Sample Rows

DESCRIPTION:

Sample rows from a dataset, using one of several methods.

This function requires the bigdata library section to be loaded.

USAGE:

bd.sample(data, n=NULL,
           percent=NULL, method="simple",
           stratify.column=NULL, equal.sizes=F,
           seed=NULL)

REQUIRED ARGUMENTS:

data
input data set: a bdFrame or data.frame.
n
if given, number of rows to be output.
percent
if given (and n is NULL), percentage of rows to be output (1-100).

OPTIONAL ARGUMENTS:

method
sampling method, one of
"simple"

simple random sampling.

"everyNRows"
sample every N rows.
"firstNRows"
sample first N rows.
"stratified"
stratified sampling.

stratify.column
if method is "stratified", name or number of a stratification column. Must be a categorical column.
equal.sizes
if TRUE, stratified sampling attempts to select the same number of samples within each of the levels of the stratification column. If the number of rows requested within a level is greater than the number of rows that have that level, the rows with that level will be sampled with replacement.
If FALSE, attempts to select a number of samples within each of the levels of the stratification column that is proportional to the number of rows containing that stratification level.
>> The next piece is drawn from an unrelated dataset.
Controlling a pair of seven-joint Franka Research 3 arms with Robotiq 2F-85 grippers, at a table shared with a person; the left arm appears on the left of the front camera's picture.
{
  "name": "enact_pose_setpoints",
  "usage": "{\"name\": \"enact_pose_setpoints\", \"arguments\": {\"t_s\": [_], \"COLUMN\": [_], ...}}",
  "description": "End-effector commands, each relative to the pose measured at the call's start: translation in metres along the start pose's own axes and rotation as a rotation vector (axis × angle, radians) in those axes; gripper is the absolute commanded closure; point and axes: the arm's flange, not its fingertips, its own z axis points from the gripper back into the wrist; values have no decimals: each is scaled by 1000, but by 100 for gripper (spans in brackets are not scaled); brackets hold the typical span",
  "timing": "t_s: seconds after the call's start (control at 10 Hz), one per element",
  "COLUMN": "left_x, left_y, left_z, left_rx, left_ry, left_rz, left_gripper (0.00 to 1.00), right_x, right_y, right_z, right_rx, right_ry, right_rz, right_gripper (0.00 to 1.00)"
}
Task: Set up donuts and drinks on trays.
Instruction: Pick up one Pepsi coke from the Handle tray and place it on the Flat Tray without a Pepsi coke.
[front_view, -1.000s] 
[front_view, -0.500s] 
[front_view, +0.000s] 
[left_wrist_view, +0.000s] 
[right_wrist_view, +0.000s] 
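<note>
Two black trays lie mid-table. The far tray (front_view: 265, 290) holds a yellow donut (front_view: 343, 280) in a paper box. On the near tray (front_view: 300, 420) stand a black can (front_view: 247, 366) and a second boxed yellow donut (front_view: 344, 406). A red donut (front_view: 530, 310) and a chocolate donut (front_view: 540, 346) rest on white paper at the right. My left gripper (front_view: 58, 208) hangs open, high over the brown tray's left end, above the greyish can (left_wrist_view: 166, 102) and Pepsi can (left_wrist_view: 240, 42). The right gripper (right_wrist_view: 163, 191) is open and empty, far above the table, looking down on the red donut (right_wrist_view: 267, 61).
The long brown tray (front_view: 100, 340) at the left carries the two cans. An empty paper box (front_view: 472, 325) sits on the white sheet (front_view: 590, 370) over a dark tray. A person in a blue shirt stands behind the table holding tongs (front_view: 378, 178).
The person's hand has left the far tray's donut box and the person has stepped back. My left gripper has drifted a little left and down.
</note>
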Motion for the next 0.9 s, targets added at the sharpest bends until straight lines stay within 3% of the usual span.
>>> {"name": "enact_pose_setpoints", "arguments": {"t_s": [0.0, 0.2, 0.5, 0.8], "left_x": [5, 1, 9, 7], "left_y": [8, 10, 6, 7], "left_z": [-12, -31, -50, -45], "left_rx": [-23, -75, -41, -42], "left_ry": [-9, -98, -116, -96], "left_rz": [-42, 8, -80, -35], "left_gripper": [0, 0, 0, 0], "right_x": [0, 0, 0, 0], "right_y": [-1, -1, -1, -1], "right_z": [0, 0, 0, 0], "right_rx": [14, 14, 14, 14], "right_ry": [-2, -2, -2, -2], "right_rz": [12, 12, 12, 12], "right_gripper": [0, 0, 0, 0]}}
These sample sizes may not be exactly correct, particularly when sampling from stratification levels with only a few rows.
seed
if NULL, uses a new random seed every time.
If an integer, it uses this for the seed.
The default value sets the seed based on the S-PLUS random seed.

VALUE:

A bdFrame or data.frame of the same type as x. Contains a sample of the rows within the input dataset.

DETAILS:

EXAMPLES:

## Take a simple random sample.
bd.sample(fuel.frame, percent=10)
## Take a stratified sample, where each of the
## values of Type appears the same number of times.
bd.sample(fuel.frame, n=24, method="stratified",
           stratify.column="Type",equal.sizes=T)